Assigned task ::
Copy each entry below verbatim. Skip the pictures.

***** Extracted material *****

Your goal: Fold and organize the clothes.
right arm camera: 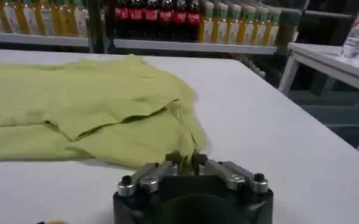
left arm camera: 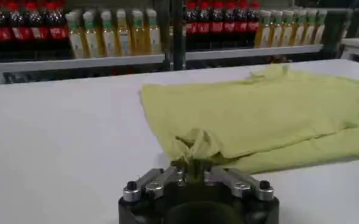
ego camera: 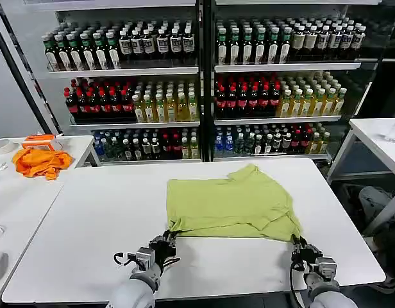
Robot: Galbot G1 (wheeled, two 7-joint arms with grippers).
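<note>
The T-shirt (ego camera: 231, 206), centre of the frame, looks soft and light; left gripper (ego camera: 166, 242) and right gripper (ego camera: 296, 244) each pinch one lower corner, closed.

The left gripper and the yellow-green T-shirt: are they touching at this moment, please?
Touching. In the left wrist view, the left gripper is shut on a bunched corner of the T-shirt, the fabric pinched between its fingertips.

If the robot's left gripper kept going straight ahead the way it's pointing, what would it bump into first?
The left gripper is already shut on the near corner of the T-shirt, so it would push straight into the shirt first. Beyond it come bare table and probably the drink shelves, though depth is hard to judge.
</note>
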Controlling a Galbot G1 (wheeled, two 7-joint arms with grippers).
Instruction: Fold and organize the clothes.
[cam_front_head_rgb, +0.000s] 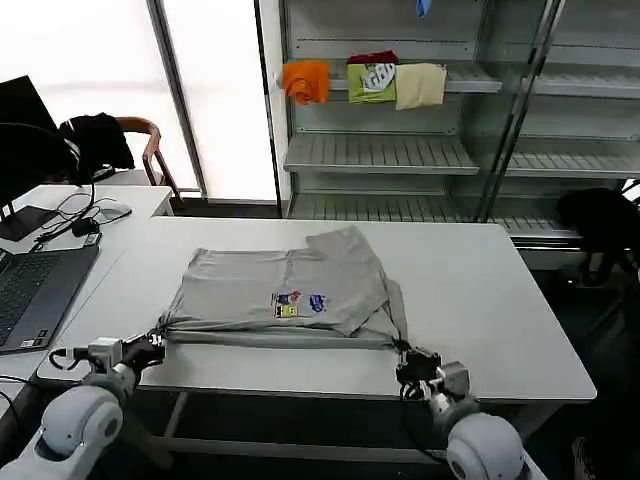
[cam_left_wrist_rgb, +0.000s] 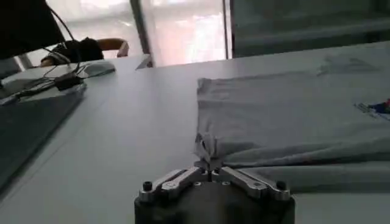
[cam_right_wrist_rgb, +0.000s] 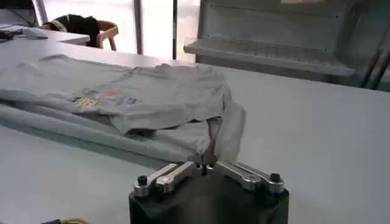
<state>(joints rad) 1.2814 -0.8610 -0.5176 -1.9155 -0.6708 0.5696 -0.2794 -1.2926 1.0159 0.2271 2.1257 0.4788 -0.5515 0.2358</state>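
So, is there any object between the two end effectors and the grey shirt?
Nothing visible. The left end effector is shut on the near left corner of the grey shirt, and the right end effector is shut on its near right corner.

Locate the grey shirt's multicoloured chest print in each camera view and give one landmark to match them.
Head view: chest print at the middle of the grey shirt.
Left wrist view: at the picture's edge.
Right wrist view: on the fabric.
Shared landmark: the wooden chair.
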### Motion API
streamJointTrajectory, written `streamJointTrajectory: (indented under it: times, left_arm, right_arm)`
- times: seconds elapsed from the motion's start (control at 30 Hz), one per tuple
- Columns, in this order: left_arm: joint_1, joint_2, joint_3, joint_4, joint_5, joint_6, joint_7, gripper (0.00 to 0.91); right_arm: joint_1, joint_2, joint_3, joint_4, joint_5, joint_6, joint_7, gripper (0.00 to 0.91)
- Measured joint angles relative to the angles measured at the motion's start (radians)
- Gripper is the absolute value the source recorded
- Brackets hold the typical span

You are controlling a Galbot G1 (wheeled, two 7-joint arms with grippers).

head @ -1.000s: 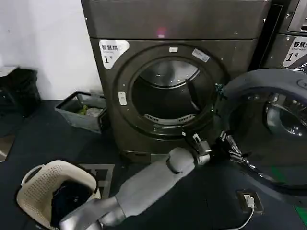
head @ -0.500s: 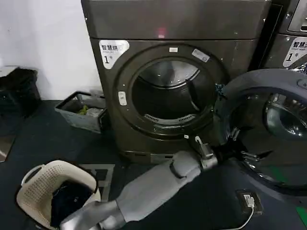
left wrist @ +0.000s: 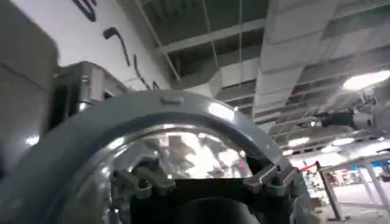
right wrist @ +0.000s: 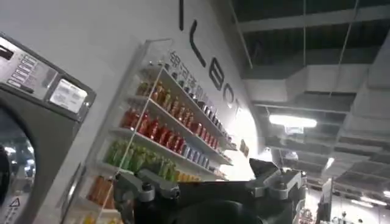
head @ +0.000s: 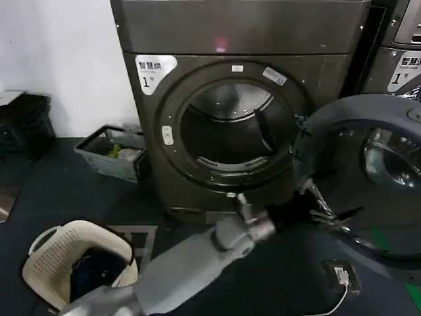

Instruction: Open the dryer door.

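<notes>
dryer [head: 197,131] centre frame, drum exposed, dryer door [head: 368,178] swung fully open at right, left gripper [head: 329,212] spread wide, empty, at door's lower inner rim, right gripper [right wrist: 210,182] spread wide, empty

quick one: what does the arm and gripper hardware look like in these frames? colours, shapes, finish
In the head view, the left arm is a smooth, rounded light-grey shell that narrows to a bulbous joint, then a small silver metal bracket at the wrist. Beyond it the left gripper is dark, with thin metallic fingers. The right gripper has a black body and silver-grey jointed finger links with round pivot screws. No loose cables or markings are visible.
</notes>
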Motion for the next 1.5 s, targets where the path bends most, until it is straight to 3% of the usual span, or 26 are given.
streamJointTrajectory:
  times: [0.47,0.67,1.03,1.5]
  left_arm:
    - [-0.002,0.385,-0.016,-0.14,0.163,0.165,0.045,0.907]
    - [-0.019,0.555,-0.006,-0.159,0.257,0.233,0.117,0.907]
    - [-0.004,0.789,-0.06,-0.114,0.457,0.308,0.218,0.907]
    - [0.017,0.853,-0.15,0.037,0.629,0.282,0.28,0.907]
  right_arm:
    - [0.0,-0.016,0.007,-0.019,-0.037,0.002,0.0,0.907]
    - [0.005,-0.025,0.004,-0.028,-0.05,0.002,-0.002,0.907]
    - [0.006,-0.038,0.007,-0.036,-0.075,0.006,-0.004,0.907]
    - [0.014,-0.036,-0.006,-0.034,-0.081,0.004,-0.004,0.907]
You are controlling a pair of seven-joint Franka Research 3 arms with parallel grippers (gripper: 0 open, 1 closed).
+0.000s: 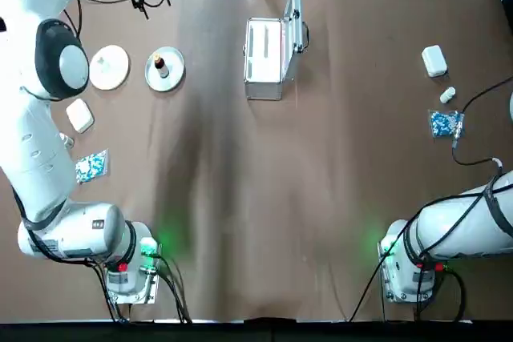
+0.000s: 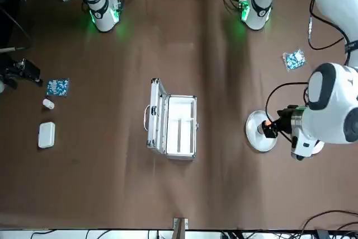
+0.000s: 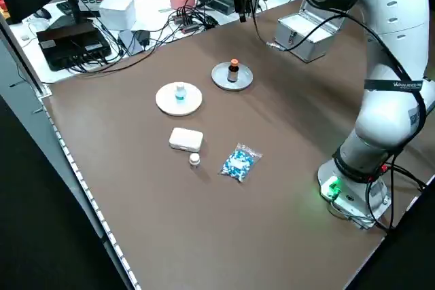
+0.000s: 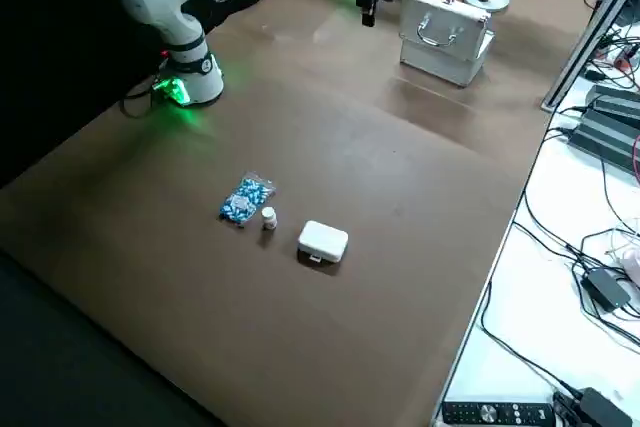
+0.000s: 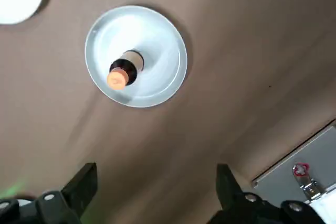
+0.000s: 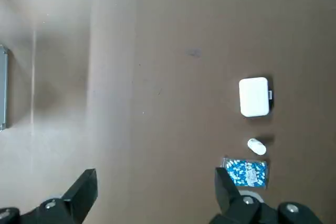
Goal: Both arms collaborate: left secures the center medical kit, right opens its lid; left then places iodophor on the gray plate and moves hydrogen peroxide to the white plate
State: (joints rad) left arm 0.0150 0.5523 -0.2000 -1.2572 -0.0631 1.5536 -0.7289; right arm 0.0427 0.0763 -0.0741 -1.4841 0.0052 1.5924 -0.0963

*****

Solution to this problem ::
Your goal: Fold and organize the clothes.
right arm camera: 
left arm camera: 
ego camera: 
Robot: Galbot G1 (wheeled, two 7-joint arms with grippers).
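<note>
The T-shirt (ego camera: 231, 206), centre of the frame, looks soft and light; left gripper (ego camera: 166, 242) and right gripper (ego camera: 296, 244) each pinch one lower corner, closed.

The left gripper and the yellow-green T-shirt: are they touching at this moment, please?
Touching. In the left wrist view, the left gripper is shut on a bunched corner of the T-shirt, the fabric pinched between its fingertips.

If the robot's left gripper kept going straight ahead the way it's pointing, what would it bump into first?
The left gripper is already shut on the near corner of the T-shirt, so it would push straight into the shirt first. Beyond it come bare table and probably the drink shelves, though depth is hard to judge.
</note>
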Controlling a Galbot G1 (wheeled, two 7-joint arms with grippers).
Instruction: Fold and organize the clothes.
[cam_front_head_rgb, +0.000s] 
[cam_left_wrist_rgb, +0.000s] 
[cam_right_wrist_rgb, +0.000s] 
<state>(joints rad) 1.2814 -0.8610 -0.5176 -1.9155 -0.6708 0.5696 -0.2794 -1.2926 1.0159 0.2271 2.1257 0.4788 -0.5515 0.2358</state>
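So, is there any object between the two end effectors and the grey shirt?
Nothing visible. The left end effector is shut on the near left corner of the grey shirt, and the right end effector is shut on its near right corner.

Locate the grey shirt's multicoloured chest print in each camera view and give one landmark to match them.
Head view: chest print at the middle of the grey shirt.
Left wrist view: at the picture's edge.
Right wrist view: on the fabric.
Shared landmark: the wooden chair.
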### Motion API
streamJointTrajectory, written `streamJointTrajectory: (indented under it: times, left_arm, right_arm)`
- times: seconds elapsed from the motion's start (control at 30 Hz), one per tuple
- Columns, in this order: left_arm: joint_1, joint_2, joint_3, joint_4, joint_5, joint_6, joint_7, gripper (0.00 to 0.91); right_arm: joint_1, joint_2, joint_3, joint_4, joint_5, joint_6, joint_7, gripper (0.00 to 0.91)
- Measured joint angles relative to the angles measured at the motion's start (radians)
- Gripper is the absolute value the source recorded
- Brackets hold the typical span

You are controlling a Galbot G1 (wheeled, two 7-joint arms with grippers).

head @ -1.000s: 
head @ -0.500s: 
left wrist @ +0.000s: 
right wrist @ +0.000s: 
head @ +0.000s: 

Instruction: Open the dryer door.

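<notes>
dryer [head: 197,131] centre frame, drum exposed, dryer door [head: 368,178] swung fully open at right, left gripper [head: 329,212] spread wide, empty, at door's lower inner rim, right gripper [right wrist: 210,182] spread wide, empty

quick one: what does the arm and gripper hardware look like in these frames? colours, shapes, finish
In the head view, the left arm is a smooth, rounded light-grey shell that narrows to a bulbous joint, then a small silver metal bracket at the wrist. Beyond it the left gripper is dark, with thin metallic fingers. The right gripper has a black body and silver-grey jointed finger links with round pivot screws. No loose cables or markings are visible.
</notes>
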Motion for the next 1.5 s, targets where the path bends most, until it is straight to 3% of the usual span, or 26 are given.
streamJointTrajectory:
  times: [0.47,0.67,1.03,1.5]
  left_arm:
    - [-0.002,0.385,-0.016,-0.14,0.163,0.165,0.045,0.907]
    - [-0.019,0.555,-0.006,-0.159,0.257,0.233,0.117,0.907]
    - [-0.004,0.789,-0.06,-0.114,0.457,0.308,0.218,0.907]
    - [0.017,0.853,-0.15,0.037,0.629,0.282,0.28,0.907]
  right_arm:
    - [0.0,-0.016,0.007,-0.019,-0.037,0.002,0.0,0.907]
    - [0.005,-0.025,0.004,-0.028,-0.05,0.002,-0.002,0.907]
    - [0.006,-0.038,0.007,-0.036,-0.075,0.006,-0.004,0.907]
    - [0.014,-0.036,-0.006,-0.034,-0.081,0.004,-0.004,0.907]
You are controlling a pair of seven-joint Franka Research 3 arms with parallel grippers (gripper: 0 open, 1 closed).
+0.000s: 
+0.000s: 
+0.000s: 
+0.000s: 
+0.000s: 
+0.000s: 
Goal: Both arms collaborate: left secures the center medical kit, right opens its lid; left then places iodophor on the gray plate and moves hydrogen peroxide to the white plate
State: (joints rad) left arm 0.0150 0.5523 -0.2000 -1.2572 -0.0631 1.5536 -0.7289; right arm 0.0427 0.0763 -0.0741 -1.4841 0.0052 1.5924 -0.0963

The output for this exercise is finished.